* **Description of the task**
Exactly retype the lines of the material from its first line to the line with "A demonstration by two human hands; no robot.", including both.
[Opening Dataset section section]
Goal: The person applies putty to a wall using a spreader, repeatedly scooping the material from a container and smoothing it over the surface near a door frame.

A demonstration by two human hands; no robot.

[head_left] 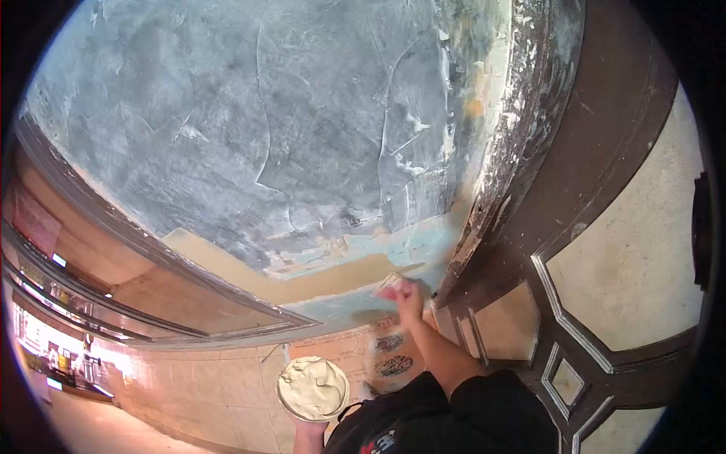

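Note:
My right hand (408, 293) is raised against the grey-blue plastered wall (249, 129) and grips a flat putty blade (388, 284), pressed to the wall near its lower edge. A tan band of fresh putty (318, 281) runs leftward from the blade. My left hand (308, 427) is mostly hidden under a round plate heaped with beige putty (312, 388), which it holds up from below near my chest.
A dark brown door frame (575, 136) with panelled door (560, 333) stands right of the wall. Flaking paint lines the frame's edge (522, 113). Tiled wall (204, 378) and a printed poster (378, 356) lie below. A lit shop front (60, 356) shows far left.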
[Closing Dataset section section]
* **Answer box**
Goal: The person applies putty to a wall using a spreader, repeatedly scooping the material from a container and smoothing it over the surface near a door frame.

A demonstration by two human hands; no robot.

This output has been written out in full.